Second, the phenomenon of ‘going John Galt’ (i.e., abandoning or deliberately cutting back a professional career because of diminishing returns) is not restricted to the USA. Germany actually has known doctors’ strikes, while in Israel, medicine is becoming a less attractive career path due to the combination of long hours and low government-set reimbursement rates. Others scale back the hours in which they are willing to see HMO patients, in favor of ‘private rate’ hours.

Third, none of the systems above have anywhere near the tort/malpractice suit culture that is endemic to the USA. On the credit side, it keeps down malpractice insurance premiums (and, indirectly, cost of treatment to much more reasonable figures). On the debit side, opportunities for redress in the event of true malpractice are very limited.

Virtually everybody agrees that the US system as it stands now has a number of problems that cannot remain unaddressed. However, the wholesale adoption of a Euro-style healthcare system would, at best, only trade one set of problems for another. More likely, it would entail importing the bad while leaving behind the good. At worst, it would also destroy the culture of innovation that has been making US medicine unique.

4 thoughts on “Socialized Medicine. Part 4: Summary and Outlook

  1. Nice overview! I learned a lot, which is saying something, since I knew a lot to begin with.

    I say: Appoint my new hero Earl Sunderhaus to head up health care reform in this country, and I’ll go along with anything he recommends!

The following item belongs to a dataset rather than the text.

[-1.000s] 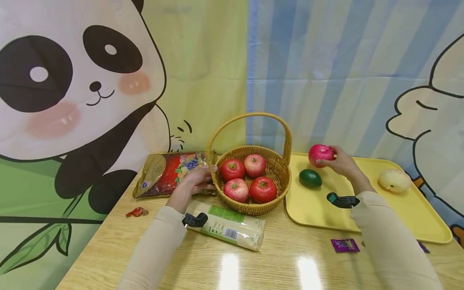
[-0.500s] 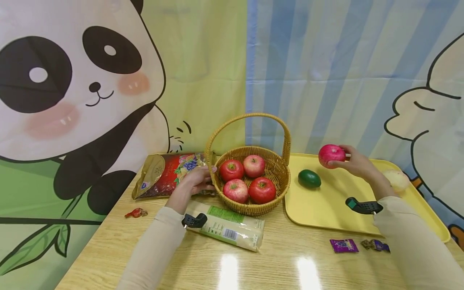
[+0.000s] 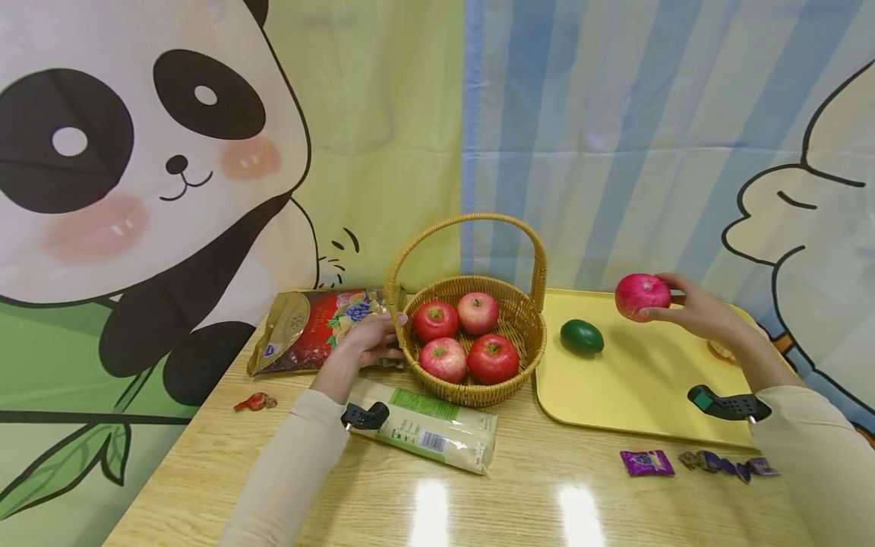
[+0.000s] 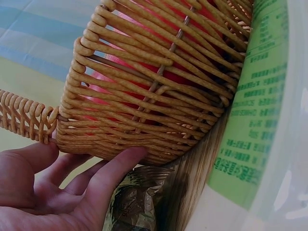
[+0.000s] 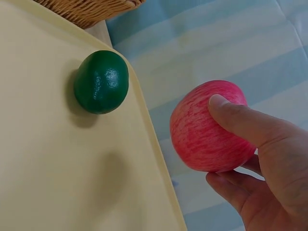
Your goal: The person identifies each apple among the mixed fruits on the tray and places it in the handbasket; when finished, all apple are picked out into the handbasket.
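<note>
My right hand (image 3: 697,308) grips a pink-red apple (image 3: 642,296) above the yellow tray (image 3: 636,395). In the right wrist view its thumb lies across the apple (image 5: 209,130), with fingers underneath. A dark green oval fruit (image 3: 582,337) rests on the tray to the left. My left hand (image 3: 372,340) rests against the left side of a wicker basket (image 3: 533,342), near the handle's foot. The left wrist view shows fairly straight fingers touching the woven wall (image 4: 139,96); some fingertips are hidden. Several red apples (image 3: 494,358) lie inside the basket.
A pale fruit (image 3: 721,351) on the tray is mostly behind the right arm. A red-gold bag (image 3: 314,330) lies behind the left hand, and a green-white packet (image 3: 437,437) before the basket. Small wrapped sweets (image 3: 647,463) and a red wrapper (image 3: 256,401) lie on the table (image 3: 342,486).
My right hand has carried the apple rightward over the tray, and its arm now covers most of the pale fruit. The left hand and basket stay in place.
</note>
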A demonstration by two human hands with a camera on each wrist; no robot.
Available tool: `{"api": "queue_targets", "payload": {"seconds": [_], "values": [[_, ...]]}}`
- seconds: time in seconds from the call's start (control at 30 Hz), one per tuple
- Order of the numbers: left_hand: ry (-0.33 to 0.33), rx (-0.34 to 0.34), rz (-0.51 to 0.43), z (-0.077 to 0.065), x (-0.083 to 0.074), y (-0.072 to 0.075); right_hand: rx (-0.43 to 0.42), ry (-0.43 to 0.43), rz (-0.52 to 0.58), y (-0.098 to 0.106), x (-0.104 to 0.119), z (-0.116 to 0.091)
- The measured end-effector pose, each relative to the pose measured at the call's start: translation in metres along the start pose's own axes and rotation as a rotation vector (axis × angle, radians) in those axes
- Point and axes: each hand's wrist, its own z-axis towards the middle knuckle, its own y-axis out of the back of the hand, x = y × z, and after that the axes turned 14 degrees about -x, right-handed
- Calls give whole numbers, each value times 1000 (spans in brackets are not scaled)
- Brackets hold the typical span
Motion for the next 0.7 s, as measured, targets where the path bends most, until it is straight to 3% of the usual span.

  2. The problem is that so many people believe that a universal healthcare system will be the cure all for the problems with the healthcare system in the US without even understanding what a universal healthcare system really means.

    There is no question that we as Americans have major problems with the way we provide healthcare and the costs involved in providing that care but I don’t think that a government run program is the answer. I think the next couple of years are very crucial for the future of healthcare in the US but I hesitate to predict what will happen or how it will affect all of our lives going forward. I just hope and pray that the governement doesn’t jump in and screw it up like they seem to do with everything else they get involved in because I don’t have any faith in a government run system and even if I did I see no feasible way for us as a country to be able to afford such a program (without raising taxes to an unheard of and ridiculous amount).